How can we tell what happened to us? There are no words to describe what we have witnessed. What we saw, what we heard, what we did, and how it changed our lives, is beyond measure. We were murdered, raped, amputated, tortured, mutilated, beaten, enslaved and forced to commit terrible crimes. Everyone talks about “the impact of war on children.” But how do you measure the impact of war? Who suffers the greater horror, the child who is violated, or the child who is forced to become a perpetrator? We are the victim, the perpetrator and the witness, All at once. If we speak, who will understand us? and yet we cannot and will not remain silent. The war has taught us the meaning of injustice, and we know that the children of Sierra Leone have rights. It is our right to speak up, to try and find the words to tell our story. Our rights, as children, are clearly stated in the Convention on the Rights of the Child. This Convention is an international treaty that has been ratified by Sierra Leone and all but two countries in the world. It belongs to us. It is the promise that countries make to protect children and ensure that we have the best possible start in life.

Article 38 of the Convention obligates States Parties to “take all feasible measures to ensure protection and care of children who are affected by an armed conflict.” But we were not protected. We witnessed the destruction of our lives and the lives of everyone around us –our country, our communities and our families. Our culture and traditions which we hold dear were deliberately attacked. Our parents and teachers and others who tried to protect us were Powerless. The world was trampled before our eyes. It is our responsibility to speak and bear witness. Because we are the ones who survived, we are the voice of our sisters and brothers who were murdered in the war. It is our burden and our blessing to speak for them. But the story we have to tell is not a story for children.

It is not ‘child-friendly’ Still, we are children and we will not surrender our childhood to war. We are strong enough to stop the war. That is what we believe. Listen to us. We are not tomorrow’s generation. We are the generation of today. The events of yesterday have become part of who we are. Like someone waking up after a long nightmare, we are stepping out in the morning to find our place in the world, to look for the way forward. And if even the road has been destroyed, then, with our footsteps, thousands and thousands of us will build a new road into the future. We begin always with a prayer. We pray on behalf of all he children of Sierra Leone. We pray with each other and for each other. And our prayer is also a promise, a solemn vow. The children of Sierra Leone will not forget.

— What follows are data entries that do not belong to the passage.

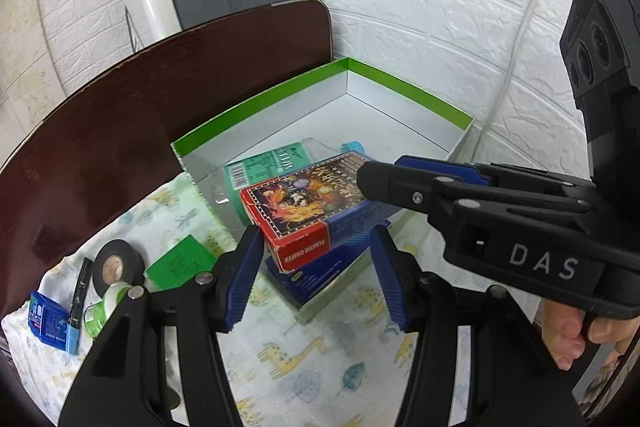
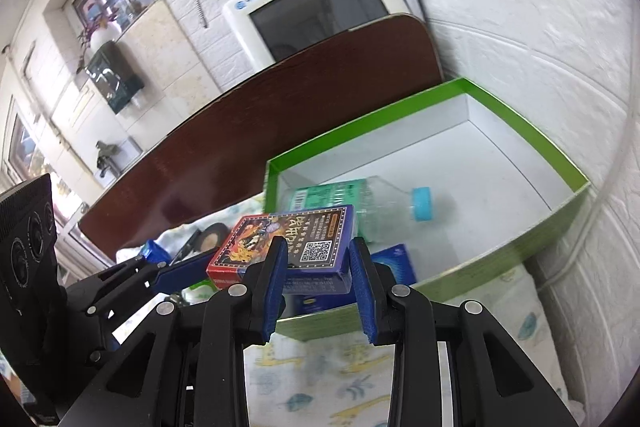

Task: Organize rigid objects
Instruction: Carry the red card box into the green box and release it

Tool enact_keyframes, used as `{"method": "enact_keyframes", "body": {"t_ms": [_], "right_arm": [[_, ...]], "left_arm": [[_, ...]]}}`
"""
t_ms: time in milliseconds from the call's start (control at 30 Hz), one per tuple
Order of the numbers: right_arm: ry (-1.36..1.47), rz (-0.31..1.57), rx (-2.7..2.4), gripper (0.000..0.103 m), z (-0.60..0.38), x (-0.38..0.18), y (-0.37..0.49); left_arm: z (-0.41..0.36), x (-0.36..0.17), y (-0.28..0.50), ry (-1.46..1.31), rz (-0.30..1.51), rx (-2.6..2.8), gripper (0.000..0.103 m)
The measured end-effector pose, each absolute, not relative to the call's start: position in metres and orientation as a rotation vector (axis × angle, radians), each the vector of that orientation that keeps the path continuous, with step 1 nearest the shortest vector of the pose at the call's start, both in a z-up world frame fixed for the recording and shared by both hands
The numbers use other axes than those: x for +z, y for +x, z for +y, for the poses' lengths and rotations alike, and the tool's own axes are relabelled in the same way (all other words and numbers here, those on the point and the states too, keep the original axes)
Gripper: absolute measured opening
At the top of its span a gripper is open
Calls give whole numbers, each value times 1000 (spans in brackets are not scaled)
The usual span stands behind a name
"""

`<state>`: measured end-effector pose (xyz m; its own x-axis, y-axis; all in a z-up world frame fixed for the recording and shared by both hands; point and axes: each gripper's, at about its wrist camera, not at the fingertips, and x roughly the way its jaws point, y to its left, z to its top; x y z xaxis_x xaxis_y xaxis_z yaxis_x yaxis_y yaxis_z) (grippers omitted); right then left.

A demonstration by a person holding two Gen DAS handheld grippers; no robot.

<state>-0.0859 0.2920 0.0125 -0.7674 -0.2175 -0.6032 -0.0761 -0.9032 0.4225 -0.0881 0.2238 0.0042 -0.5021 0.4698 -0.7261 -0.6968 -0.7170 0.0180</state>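
Note:
A red and blue card box (image 1: 308,205) is held over the near edge of a green-rimmed white box (image 1: 404,93). My right gripper (image 2: 318,267) is shut on the card box (image 2: 288,243); it also shows from the side in the left wrist view (image 1: 380,183). My left gripper (image 1: 316,259) is open and empty just in front of the card box. Inside the green box (image 2: 576,183) lie a clear bottle with a blue cap (image 2: 422,203) and a blue packet (image 2: 394,261). The bottle (image 1: 276,163) and blue packet (image 1: 320,277) also show in the left wrist view.
On the giraffe-print cloth (image 1: 312,359) at the left lie a black tape roll (image 1: 116,265), a green card (image 1: 180,261), a blue packet (image 1: 46,321), a blue pen (image 1: 78,305) and a small green-capped bottle (image 1: 102,309). A dark wooden board (image 1: 160,99) and white wall stand behind.

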Motion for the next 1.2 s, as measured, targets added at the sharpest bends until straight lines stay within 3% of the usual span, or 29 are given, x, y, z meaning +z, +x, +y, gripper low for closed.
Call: {"method": "enact_keyframes", "body": {"t_ms": [833, 1200], "right_arm": [[1105, -740, -2750, 34, 319, -22, -126], [1096, -703, -2707, 34, 309, -22, -140]], "left_arm": [[254, -25, -137, -1099, 437, 2199, 53], [257, -15, -137, -1027, 481, 2178, 54]]}}
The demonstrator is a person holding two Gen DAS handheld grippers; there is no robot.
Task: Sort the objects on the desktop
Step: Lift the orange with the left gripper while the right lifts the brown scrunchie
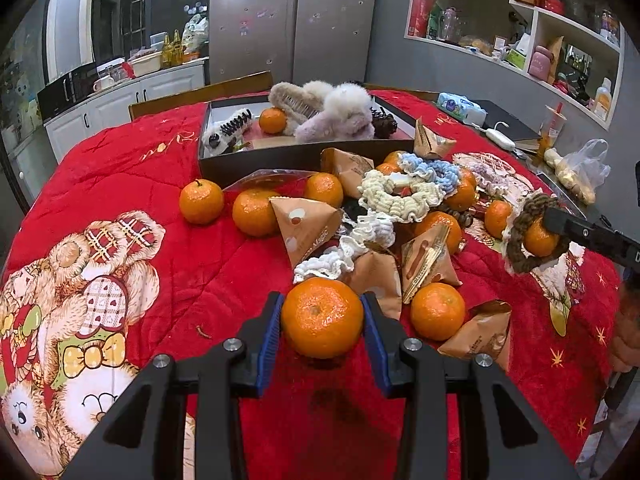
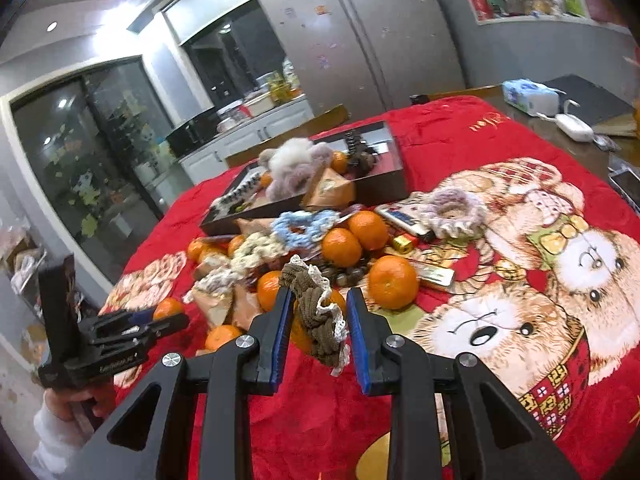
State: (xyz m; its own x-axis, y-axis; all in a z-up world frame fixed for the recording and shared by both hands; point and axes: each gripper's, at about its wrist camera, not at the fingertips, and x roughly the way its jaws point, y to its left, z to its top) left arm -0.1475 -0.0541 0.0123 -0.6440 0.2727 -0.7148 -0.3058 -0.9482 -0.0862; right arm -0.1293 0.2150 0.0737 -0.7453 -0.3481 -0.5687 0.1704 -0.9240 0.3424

Together we will build new hope for a peaceful future in our country.

Meeting of Children’s Forum Network on participation in the Truth and Reconciliation Commission
Meeting of Children’s Forum Network
on participation in the
Truth and Reconciliation Commission

Abduction, forced recruitment and the use of children as soldiers
During the war, children were targeted for recruitment by every armed group, paramilitary group and military force. We were taken from our homes, from our villages, torn away from our families, and forced to kill.
The Commission records that children as young as one year old were abducted. In some cases children only five years old were captured and trained to fight.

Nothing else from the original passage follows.